Il était légitime, là aussi, que la Caisse des dépôts intervienne, comme elle le fit dans les années 1990, ce qui s'était traduit alors par des plus-values dans les résultats du groupe, qui a pu acheter, dans ces années-là, des programmes à prix cassés.

Les intérêts patrimoniaux de l'institution publique sont respectés. En effet, le débours ne concerne que la recapitalisation de la Société nationale immobilière pour lui permettre d'acquérir 10 000 logements sur les 30 000 de son programme, ainsi que deux millions – sur quatre millions – de prêts à OSEO. Pour le reste, il s'agit du redéploiement de l'épargne supplémentaire collectée par la CDC au titre de l'épargne réglementée. Le Parlement peut à bon droit se satisfaire d'une telle formule, en cette période troublée. Période qui nous permet d'ailleurs de revenir à des modèles économiques fondés sur l'investissement à long terme et ne succombant pas aux sirènes des mouvement spéculatifs.

J'approuve totalement le plan qui nous est présenté à l'article 6 de ce collectif budgétaire, et ce avant tout parce qu'il crée un système de garantie plutôt qu'un système de dépenses publiques supplémentaires. Vous l'avez très bien expliqué tout à l'heure, madame la ministre, en le comparant à la situation dans laquelle les parents se portent garants de leur enfant qui souhaite acquérir un logement. La garantie ne joue que s'il y a défaillance. Ce que nous savons des institutions bancaires françaises permet de penser que cela ne se produira pas. Mais si des défaillances avaient tout de même lieu, les garanties de premier plan apportées par les établissements publics chargés de la recapitalisation ou du refinancement interbancaire sont de bonnes garanties, qui nous assurent d'une gestion saine des deniers publics. Ces modalités sont en tout état de cause préférables à celles qui ont été retenues en Grande-Bretagne, même s'il fallait que chaque pays prenne des mesures adaptées à sa culture, à ses traditions, et surtout qu'il les prenne rapidement.

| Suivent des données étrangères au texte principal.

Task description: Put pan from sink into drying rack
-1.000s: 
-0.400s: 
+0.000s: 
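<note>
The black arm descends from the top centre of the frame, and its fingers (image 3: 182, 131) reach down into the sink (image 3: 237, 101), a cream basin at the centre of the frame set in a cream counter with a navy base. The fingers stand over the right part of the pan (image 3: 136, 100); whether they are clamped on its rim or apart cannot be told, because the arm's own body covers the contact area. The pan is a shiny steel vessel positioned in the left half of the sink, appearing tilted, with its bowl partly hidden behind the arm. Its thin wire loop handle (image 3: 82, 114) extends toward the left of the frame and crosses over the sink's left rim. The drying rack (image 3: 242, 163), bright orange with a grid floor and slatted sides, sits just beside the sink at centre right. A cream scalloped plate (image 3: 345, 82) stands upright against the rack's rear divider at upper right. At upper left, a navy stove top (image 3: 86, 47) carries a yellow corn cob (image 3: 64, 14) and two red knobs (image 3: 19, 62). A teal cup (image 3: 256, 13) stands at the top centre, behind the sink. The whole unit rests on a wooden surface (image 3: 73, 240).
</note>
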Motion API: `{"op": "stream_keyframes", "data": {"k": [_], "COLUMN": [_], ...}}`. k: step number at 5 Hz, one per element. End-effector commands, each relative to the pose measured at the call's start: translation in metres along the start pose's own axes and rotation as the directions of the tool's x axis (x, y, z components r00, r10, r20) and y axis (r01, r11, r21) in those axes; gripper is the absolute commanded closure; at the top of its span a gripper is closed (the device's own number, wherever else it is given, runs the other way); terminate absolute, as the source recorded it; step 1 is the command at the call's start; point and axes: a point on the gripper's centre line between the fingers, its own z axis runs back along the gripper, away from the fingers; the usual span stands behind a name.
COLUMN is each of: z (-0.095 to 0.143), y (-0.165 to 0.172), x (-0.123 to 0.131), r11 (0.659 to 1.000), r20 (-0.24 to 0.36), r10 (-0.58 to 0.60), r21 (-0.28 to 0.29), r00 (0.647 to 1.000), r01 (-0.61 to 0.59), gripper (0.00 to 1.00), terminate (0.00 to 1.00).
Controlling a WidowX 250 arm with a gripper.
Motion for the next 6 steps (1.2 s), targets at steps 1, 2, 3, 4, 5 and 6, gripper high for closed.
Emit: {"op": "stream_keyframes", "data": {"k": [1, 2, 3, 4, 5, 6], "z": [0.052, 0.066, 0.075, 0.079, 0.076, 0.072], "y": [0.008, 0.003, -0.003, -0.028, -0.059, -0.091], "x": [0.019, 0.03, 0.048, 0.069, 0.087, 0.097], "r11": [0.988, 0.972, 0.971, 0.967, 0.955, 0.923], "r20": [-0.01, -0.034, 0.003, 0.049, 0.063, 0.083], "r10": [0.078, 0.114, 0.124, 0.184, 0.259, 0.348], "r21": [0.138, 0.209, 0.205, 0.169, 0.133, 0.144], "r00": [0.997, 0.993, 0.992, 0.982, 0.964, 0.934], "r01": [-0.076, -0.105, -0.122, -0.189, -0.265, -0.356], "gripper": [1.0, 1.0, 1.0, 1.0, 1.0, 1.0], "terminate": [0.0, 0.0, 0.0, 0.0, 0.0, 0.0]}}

Si, donc, ce qui nous est aujourd'hui proposé doit appeler une position consensuelle, il faut également que nous nous projetions dans l'avenir et que nous prenions à bras-le-corps le problème, évoqué par d'autres collègues, du défaut d'Europe et de la nécessaire réforme de la gouvernance européenne. Il s'agit également d'engager une réflexion sur les normes comptables et bancaires, qui s'avèrent aujourd'hui procycliques. Je me félicite du travail engagé à l'initiative du président de la commission des finances et du rapporteur général ; sur ce sujet, il ne faut pas travailler à chaud, mais faire en sorte que le politique formule des propositions pour corriger les abus et les errances constatés.

Enfin, je souhaite que nous puissions trouver les voies et moyens d'associer la représentation nationale au contrôle et à l'accompagnement des mesures adoptées. Je constate d'ailleurs les progrès qu'a d'ores et déjà permis la LOLF : dès lors que nous prévoyons la garantie de l'État, il faut pour cela obligatoirement qu'une disposition soit adoptée en loi de finances. C'est un progrès de l'institution parlementaire. Je n'ose imaginer ce qui se serait passé en d'autres temps si nous avions été confrontés à une telle situation ; le Parlement n'aurait pas été consulté en application des droits qu'il a acquis avec la LOLF et la réforme constitutionnelle. (Applaudissements sur les bancs des groupes UMP et NC.)